Investigation of lymphoma patients' EBV infection status.
10.7534/j.issn.1009-2137.2014.06.016
- Author:
Xiao-Yi WANG
1
,
2
;
Xi-Nan CEN
3
;
Han-Yun REN
4
Author Information
1. Department of Hematology, Peking University First Hospital, Beijing 100034, China
2. China-Japan Friendship Hospital, Beijing 100029, China.
3. Department of Hematology, Peking University First Hospital, Beijing 100034, China. E-mail: cenxn@aliyun. com.
4. Department of Hematology, Peking University First Hospital, Beijing 100034, China.

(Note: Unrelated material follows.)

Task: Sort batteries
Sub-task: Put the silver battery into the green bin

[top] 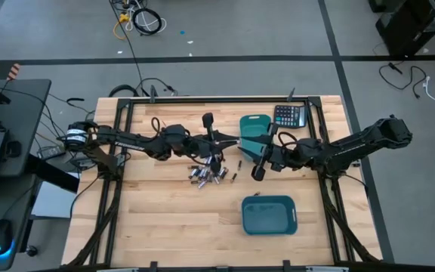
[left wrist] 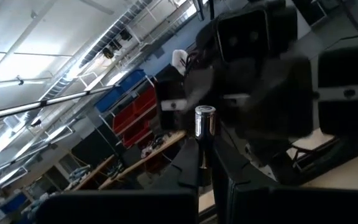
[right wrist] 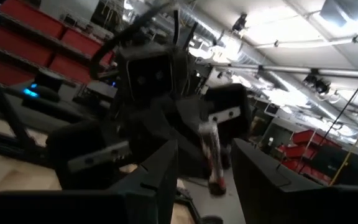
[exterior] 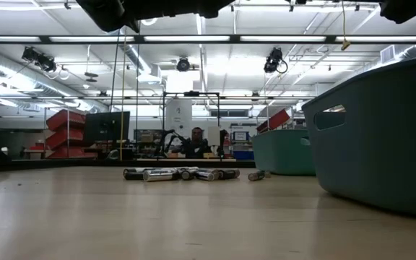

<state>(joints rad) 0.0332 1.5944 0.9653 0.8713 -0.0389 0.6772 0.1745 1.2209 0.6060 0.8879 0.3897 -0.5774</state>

- Publication Type:Journal Article
- MeSH:
Epstein-Barr Virus Infections;
complications;
Herpesvirus 4, Human;
Humans;
Immunoblastic Lymphadenopathy;
Lymphoma;
virology;
Survival Analysis
- From:
Journal of Experimental Hematology
2014;22(6):1584-1590
- CountryChina
- Language:Chinese
-
Abstract:
This study was purposed to investigate the EBV infection status of lymphoma patients from January 2008 to April 2012 in the First Hospital of Peking University. All the candidates have been detected for EBV which was either peripheral blood EBV DNA or ISH EBER in pathology from January 2008 to April 2012. The information on their sex, age, pathological type, peripheral blood EBV DNA and ISH EBER was collected, the positive rate of different EBV tests was studied, and the different characteristics of the EBV(+) and EBV(-) group were also explored. And Kaplan-Meier and Cox survival analysis was applied to investigate the EBV's effect on overall survival of these patients. The results showed that among 169 lymphoma patients, the positive rates of EBV EBER in extranodal NK/T cell lymphoma, angioimmunoblastic T cell lymphoma and peripheral T-cell lymphoma were 84.8%, 72.7% and 40.0%, respectively, and were ranged as the top three. The positive rate of EBV in DLBCL was relatively lower (16.7%) than that in above three types of lymphoma. The positive rate of peripheral blood EBV DNA of the elderly EBV(+) DLBCL was 50%. One out of 10 HL patients was subjected to EBER detection, the result of which was positive. The positive rate of peripheral blood EBV DNA of HL was 10%. Both the T cell lymphoma proportion and the rate of B symptom were higher in EBV(+) group than in EBV(-) group. In all the EBER(+) cases, the difference of OS between EBV(+) and EBV(-) patients was statistically significant. In multiple-factor survival analysis, peripheral blood EBV DNA positive was an independent risk factor for poor prognosis in the patients with lymphoma. It is concluded that EBV is closely related to extranodal NK/T cell lymphoma, angioimmunoblastic T cell lymphoma and peripheral T-cell lymphoma. Peripheral blood EBV DNA positive is an independent risk factor for poor prognosis in lymphoma patients.